__EXERCISE OBJECTIVE__. From the entries that follow, gather each line holding the word "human".

__MATERIAL SHOWN__.
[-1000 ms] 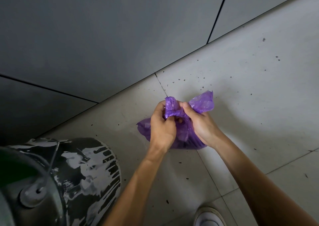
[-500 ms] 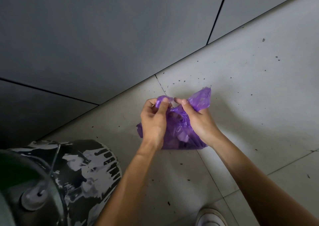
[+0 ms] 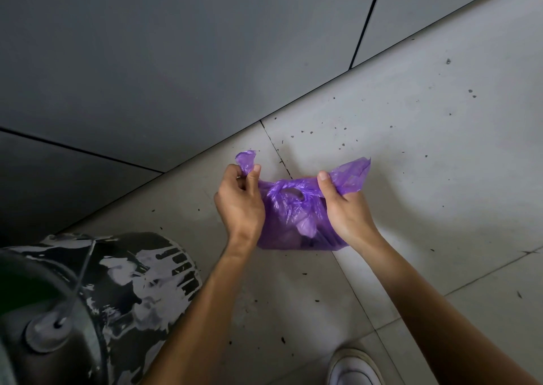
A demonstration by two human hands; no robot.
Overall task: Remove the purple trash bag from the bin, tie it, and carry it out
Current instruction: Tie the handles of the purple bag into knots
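Note:
The purple trash bag (image 3: 293, 217) hangs between my hands above the tiled floor, out of the bin. Its neck is crossed into a loose loop at the top middle. My left hand (image 3: 239, 205) pinches one twisted end of the bag, which sticks up above my fingers. My right hand (image 3: 343, 208) grips the other end, which fans out to the right. The two ends are pulled apart sideways. The bin (image 3: 97, 305), a black bucket streaked with white paint and fitted with a wire handle, stands at the lower left.
A grey panelled wall (image 3: 176, 61) fills the upper left and meets the speckled floor tiles (image 3: 440, 149) along a diagonal line. The toe of a white shoe (image 3: 354, 367) shows at the bottom edge, right of the bin.
My hands, close together on the bag's neck a second ago, have moved apart, each pulling an end of the bag outward and drawing the crossed neck tighter.

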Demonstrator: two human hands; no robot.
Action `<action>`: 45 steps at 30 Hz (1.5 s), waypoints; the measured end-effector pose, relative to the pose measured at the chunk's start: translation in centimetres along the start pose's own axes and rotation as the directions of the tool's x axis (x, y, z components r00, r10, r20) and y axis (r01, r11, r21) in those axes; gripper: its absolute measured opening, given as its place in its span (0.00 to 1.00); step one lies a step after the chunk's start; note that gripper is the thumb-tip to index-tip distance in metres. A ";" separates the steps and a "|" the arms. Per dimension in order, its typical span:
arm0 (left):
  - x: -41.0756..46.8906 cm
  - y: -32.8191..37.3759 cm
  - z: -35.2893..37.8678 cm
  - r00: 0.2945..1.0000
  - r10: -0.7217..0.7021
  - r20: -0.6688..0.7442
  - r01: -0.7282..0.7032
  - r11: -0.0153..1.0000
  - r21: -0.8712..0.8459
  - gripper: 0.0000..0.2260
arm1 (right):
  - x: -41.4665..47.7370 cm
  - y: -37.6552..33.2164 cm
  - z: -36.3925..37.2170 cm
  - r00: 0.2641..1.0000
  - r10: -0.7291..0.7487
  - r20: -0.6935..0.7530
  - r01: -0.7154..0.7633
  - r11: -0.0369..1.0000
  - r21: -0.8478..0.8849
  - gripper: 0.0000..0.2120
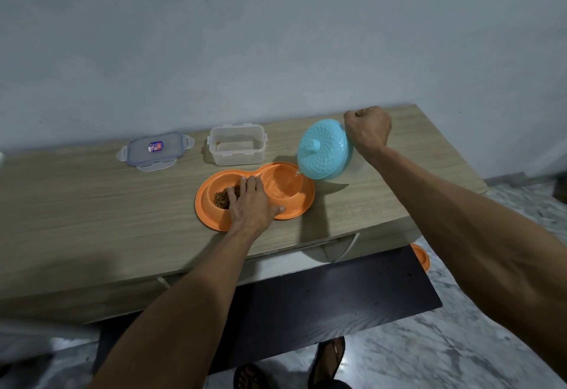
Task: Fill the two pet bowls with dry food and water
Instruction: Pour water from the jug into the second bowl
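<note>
An orange double pet bowl (299, 207) lies on the wooden table. Brown dry food (223, 198) sits in its left well. My left hand (251, 204) rests flat on the middle of the bowl, fingers over the left well's edge. My right hand (368, 129) grips the handle of a light blue lidded jug (325, 150), tilted toward the right well (280, 184). A thin stream of water (297, 173) runs from the spout into that well, which holds some water.
A clear plastic container (237, 149) stands open behind the bowl, with its lid (156, 150) lying to the left. The table's front edge (276, 255) runs below my left hand. A dark panel (322, 293) and marble floor lie beneath.
</note>
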State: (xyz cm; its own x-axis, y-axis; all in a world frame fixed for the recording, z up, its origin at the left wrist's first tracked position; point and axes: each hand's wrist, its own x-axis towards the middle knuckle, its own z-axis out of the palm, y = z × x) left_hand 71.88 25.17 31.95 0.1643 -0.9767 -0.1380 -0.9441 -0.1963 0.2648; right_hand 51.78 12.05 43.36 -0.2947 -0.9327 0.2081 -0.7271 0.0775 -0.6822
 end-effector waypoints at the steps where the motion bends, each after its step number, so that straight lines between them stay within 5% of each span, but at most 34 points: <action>1: 0.0 0.0 0.0 1.000 -0.001 -0.001 0.001 1.000 0.001 0.43 | 0.2 0.1 0.0 1.000 0.013 0.000 -0.013 1.000 0.008 0.19; 11: -0.2 0.2 -0.1 1.000 -0.017 0.005 0.017 1.000 0.012 0.43 | 2.9 3.2 0.8 0.962 0.269 0.053 -0.274 0.929 0.247 0.16; 19: -0.2 0.2 0.0 0.999 -0.039 -0.002 0.039 0.999 0.034 0.44 | 6.6 4.0 3.2 0.870 0.426 0.249 -0.492 0.714 0.498 0.05; 26: -0.1 0.3 0.1 0.997 -0.070 0.017 0.069 0.996 0.059 0.43 | 8.9 3.0 6.5 0.845 0.429 0.319 -0.534 0.649 0.543 0.11; 35: -0.2 0.6 0.0 0.993 -0.107 0.051 0.106 0.994 0.035 0.43 | 9.1 3.9 7.9 0.816 0.442 0.373 -0.578 0.625 0.525 0.06; 41: -0.4 0.4 -0.5 0.996 -0.073 0.043 0.069 0.994 0.087 0.44 | 7.6 4.4 6.6 0.791 0.521 0.321 -0.603 0.573 0.555 0.21; 45: -0.9 -0.1 -1.3 0.987 -0.135 -0.092 0.125 0.986 -0.106 0.42 | 5.0 5.7 5.3 0.752 0.624 0.213 -0.639 0.609 0.470 0.26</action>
State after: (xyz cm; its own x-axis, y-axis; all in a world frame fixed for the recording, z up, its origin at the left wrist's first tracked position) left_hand 72.15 25.99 33.28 0.3154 -0.9452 -0.0841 -0.8805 -0.3245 0.3455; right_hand 49.44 5.93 36.77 -0.5430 -0.7280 -0.4186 0.0365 0.4775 -0.8779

__WRITTEN ANSWER__.
A demonstration by two human hands; no robot.
Demonstrator: two human hands; no robot.

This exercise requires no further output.